EXERCISE INSTRUCTIONS | Copy whichever lines of the data hold the word "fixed".

SUPPLIED INFORMATION |
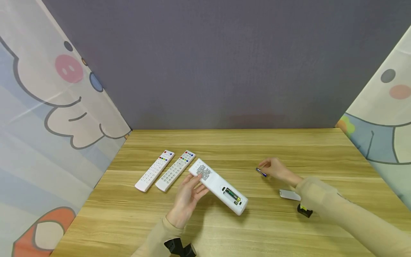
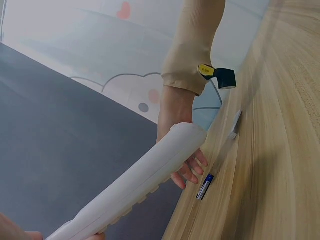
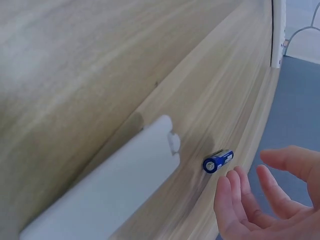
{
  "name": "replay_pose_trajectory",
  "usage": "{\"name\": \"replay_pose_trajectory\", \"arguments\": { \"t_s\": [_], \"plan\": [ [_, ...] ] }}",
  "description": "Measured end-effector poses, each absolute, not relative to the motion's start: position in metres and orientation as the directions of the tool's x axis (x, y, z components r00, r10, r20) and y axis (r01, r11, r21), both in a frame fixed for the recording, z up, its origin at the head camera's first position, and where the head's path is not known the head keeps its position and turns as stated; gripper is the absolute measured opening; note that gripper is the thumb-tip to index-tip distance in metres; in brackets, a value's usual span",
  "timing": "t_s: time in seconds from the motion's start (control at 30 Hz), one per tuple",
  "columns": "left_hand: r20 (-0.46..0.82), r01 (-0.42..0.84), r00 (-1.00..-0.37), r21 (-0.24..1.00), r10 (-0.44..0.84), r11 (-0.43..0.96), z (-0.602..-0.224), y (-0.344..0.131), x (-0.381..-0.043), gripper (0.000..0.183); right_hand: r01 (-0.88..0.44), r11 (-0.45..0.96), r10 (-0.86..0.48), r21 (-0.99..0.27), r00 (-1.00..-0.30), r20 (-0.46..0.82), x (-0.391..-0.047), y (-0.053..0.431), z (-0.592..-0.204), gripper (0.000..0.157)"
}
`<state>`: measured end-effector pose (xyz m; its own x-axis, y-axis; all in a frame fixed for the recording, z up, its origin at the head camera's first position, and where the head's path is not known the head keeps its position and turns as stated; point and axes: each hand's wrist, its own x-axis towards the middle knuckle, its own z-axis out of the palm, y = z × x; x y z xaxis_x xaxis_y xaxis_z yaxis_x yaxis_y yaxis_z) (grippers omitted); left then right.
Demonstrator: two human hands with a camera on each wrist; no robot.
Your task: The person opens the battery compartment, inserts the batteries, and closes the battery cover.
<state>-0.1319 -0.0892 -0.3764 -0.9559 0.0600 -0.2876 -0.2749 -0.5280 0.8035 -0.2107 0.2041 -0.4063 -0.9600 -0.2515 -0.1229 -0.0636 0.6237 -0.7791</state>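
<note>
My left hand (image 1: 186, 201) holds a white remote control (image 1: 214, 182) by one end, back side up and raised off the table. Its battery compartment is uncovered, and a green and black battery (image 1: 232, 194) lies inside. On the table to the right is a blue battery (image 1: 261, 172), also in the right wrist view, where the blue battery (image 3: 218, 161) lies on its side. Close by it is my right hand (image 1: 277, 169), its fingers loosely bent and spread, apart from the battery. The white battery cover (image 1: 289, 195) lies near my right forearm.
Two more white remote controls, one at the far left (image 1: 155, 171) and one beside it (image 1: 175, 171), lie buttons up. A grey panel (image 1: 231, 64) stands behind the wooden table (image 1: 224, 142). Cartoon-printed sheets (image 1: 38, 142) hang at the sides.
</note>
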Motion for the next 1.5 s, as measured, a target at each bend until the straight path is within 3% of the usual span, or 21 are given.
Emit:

ANSWER SECTION |
  "description": "Measured end-effector poses, each absolute, not relative to the motion's start: position in metres and orientation as the directions of the tool's x axis (x, y, z components r00, r10, r20) and y axis (r01, r11, r21), both in a frame fixed for the recording, z up, its origin at the head camera's first position, and where the head's path is not known the head keeps its position and turns as stated; gripper is the absolute measured opening; note that gripper is the thumb-tip to index-tip distance in metres; in brackets, a value's usual span",
`<state>`: measured end-effector pose (xyz m; its own x-axis, y-axis; all in a frame fixed for the recording, z up, its origin at the head camera's first position, and where the head's path is not known the head keeps its position and turns as stated; point and axes: each hand's wrist, its own x-axis towards the middle knuckle, its own z-axis out of the palm, y = z × x; x y z xaxis_x xaxis_y xaxis_z yaxis_x yaxis_y yaxis_z) (grippers omitted); left then right.

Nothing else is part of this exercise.